How many lines in the entries below contain the word "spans"? Answer with the number and nothing else.

- Opening Delimiter -

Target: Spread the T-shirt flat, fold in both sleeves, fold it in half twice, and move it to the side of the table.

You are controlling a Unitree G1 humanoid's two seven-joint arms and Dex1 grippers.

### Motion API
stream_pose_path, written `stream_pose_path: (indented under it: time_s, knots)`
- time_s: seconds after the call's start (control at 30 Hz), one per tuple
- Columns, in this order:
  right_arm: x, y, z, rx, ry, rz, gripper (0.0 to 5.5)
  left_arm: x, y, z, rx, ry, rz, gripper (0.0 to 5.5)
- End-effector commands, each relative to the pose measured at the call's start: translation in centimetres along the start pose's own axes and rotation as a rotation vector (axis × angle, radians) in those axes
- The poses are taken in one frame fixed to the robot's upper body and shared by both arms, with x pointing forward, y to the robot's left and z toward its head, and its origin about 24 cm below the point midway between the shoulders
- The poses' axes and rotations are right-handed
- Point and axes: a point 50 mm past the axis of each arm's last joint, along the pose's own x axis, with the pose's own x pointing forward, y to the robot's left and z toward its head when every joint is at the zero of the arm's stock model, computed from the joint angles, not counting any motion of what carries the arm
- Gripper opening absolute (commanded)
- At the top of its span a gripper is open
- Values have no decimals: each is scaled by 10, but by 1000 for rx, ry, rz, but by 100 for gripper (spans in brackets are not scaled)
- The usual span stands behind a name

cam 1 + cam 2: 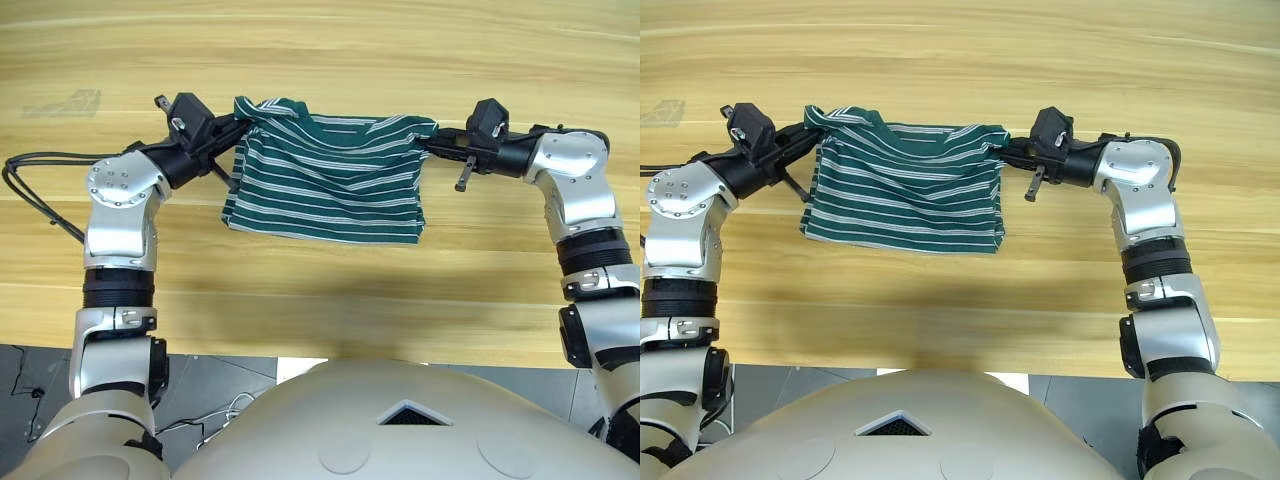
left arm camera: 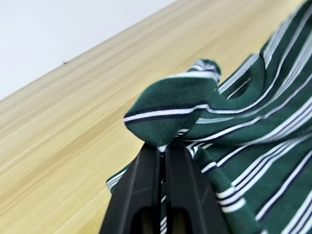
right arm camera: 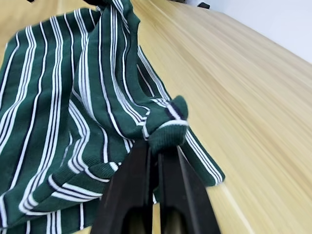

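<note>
A dark green T-shirt point(image 1: 325, 180) with white stripes hangs folded between my two grippers above the wooden table point(image 1: 320, 60). My left gripper point(image 1: 238, 125) is shut on the shirt's upper left corner, where the cloth bunches over the closed fingers point(image 2: 158, 161). At the upper right corner my right gripper point(image 1: 428, 140) is shut on the T-shirt point(image 3: 73, 97) too, its black fingers point(image 3: 148, 175) pinching a rolled hem. The lower edge of the shirt droops toward the table.
The table's light wood runs wide on all sides of the shirt, and its near edge point(image 1: 200, 352) lies close to me. Black cables point(image 1: 40, 190) trail over the table at the left.
</note>
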Motion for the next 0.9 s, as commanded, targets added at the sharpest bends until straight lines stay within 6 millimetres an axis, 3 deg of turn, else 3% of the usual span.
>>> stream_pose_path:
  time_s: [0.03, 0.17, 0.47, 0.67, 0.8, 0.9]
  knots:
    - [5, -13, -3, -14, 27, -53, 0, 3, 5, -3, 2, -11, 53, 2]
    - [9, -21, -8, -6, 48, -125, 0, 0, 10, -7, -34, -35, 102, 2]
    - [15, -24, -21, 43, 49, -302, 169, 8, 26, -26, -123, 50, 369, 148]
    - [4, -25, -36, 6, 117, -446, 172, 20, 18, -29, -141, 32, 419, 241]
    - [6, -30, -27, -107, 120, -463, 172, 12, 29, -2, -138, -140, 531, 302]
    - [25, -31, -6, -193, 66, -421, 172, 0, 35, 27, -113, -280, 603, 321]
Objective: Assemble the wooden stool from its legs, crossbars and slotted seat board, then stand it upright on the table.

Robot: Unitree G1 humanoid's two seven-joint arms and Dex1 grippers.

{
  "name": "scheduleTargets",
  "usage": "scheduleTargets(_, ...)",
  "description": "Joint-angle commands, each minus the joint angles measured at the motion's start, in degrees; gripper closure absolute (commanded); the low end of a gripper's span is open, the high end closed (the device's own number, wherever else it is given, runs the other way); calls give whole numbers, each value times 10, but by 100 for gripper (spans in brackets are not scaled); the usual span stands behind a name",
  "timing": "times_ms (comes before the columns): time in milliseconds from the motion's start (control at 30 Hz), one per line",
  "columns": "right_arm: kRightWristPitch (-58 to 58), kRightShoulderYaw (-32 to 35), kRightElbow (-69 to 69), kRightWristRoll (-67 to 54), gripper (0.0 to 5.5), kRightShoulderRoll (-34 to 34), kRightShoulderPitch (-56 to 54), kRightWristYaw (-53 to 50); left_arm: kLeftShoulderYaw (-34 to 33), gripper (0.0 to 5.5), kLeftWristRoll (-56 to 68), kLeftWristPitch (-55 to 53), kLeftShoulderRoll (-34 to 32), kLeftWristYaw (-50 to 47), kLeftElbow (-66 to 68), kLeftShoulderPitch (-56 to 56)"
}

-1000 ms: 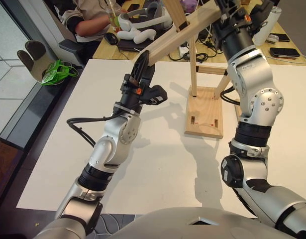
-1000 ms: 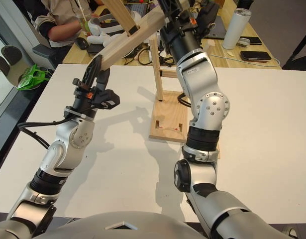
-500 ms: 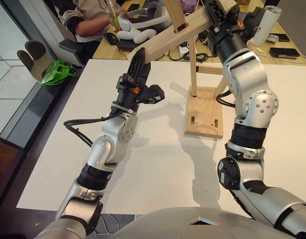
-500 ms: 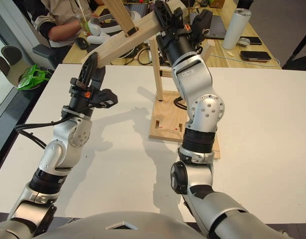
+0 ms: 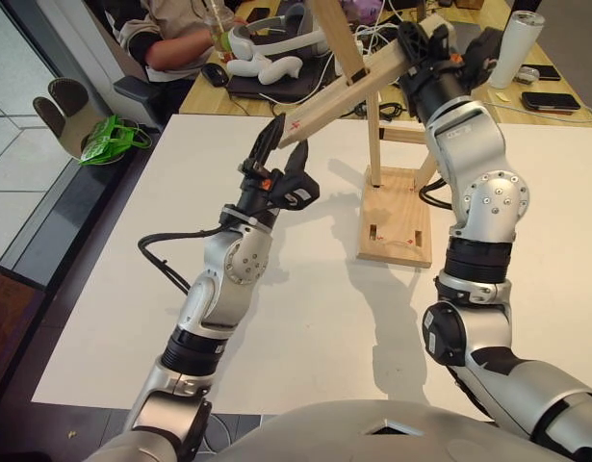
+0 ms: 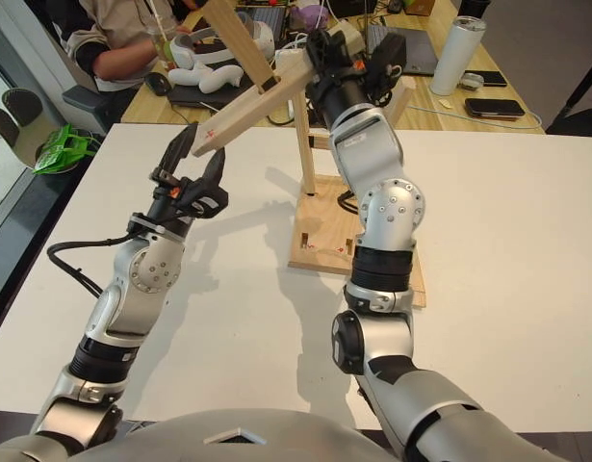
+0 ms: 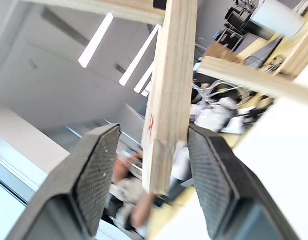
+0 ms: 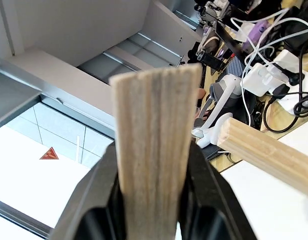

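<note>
A long wooden leg (image 5: 348, 89) hangs slanted above the white table (image 5: 305, 327), with a second wooden piece (image 5: 336, 34) joined across it. My right gripper (image 5: 423, 50) is shut on its upper end, and the wood fills the gap between the fingers (image 8: 101, 180). Around the leg's lower end (image 7: 166, 110) my left gripper (image 5: 286, 144) is open, with a gap on each side. The slotted seat board (image 5: 399, 226) lies flat on the table. One leg (image 5: 374, 130) stands upright in it, with a crossbar (image 5: 409, 136) attached.
Behind the table a wooden desk holds a white headset (image 5: 276, 43), cables, phones and a white bottle (image 5: 515, 38); a person sits there. A green bag (image 5: 108, 140) lies on the floor to the left. Bare table stretches in front of the seat board.
My left gripper was shut on the leg's lower end and has now opened and sunk slightly below it. The right gripper has carried the leg a little to the right.
</note>
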State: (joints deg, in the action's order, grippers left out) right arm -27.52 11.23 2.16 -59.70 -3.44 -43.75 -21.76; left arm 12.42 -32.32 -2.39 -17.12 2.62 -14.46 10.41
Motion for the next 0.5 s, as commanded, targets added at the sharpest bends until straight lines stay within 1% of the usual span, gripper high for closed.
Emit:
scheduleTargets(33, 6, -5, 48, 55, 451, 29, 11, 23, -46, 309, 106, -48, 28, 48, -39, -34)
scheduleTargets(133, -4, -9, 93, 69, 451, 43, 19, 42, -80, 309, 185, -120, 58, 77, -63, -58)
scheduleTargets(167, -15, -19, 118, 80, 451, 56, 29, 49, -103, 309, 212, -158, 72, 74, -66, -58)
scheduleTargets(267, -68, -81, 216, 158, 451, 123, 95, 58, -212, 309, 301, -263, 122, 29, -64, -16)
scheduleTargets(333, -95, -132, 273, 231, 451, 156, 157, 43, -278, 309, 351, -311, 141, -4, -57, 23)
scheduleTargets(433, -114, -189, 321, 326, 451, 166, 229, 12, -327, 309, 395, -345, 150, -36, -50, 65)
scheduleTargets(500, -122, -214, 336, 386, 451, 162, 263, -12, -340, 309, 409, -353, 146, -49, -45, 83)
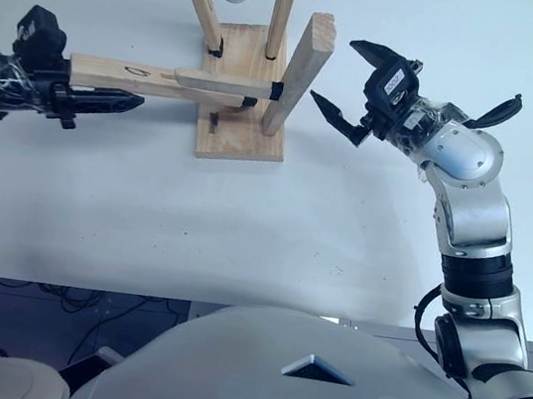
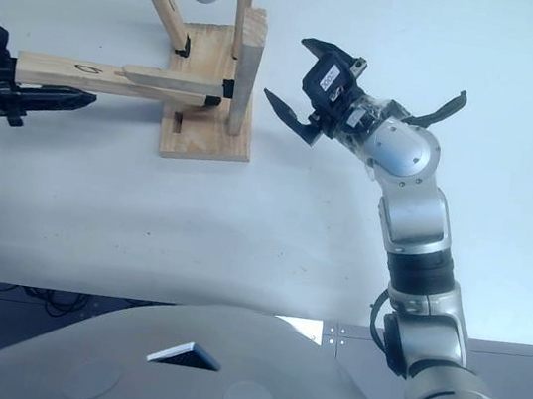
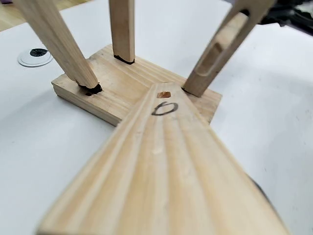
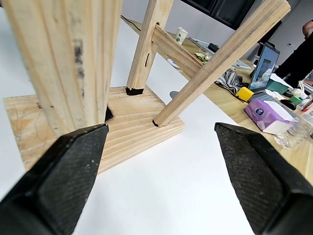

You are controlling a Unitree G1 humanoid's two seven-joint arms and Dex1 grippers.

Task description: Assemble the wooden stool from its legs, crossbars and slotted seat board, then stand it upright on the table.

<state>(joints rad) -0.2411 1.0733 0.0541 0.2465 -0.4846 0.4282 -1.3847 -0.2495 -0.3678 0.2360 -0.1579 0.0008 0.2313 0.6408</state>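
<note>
The right gripper point(image 1: 334, 69) is held wide open, with an upright leg point(image 1: 304, 70) just ahead of its fingertips; the seat point(image 1: 245, 141) is seen beyond that leg, flat on the table point(image 1: 241, 236); a horizontal leg point(image 1: 115, 74) is gripped by the left gripper point(image 1: 111, 96); a crossbar point(image 1: 226, 83) joins both legs.

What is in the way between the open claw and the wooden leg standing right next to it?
Nothing I can see. The right claw is open and points at the upright leg, with only bare white table showing between them.
</note>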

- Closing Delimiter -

Expected answer
2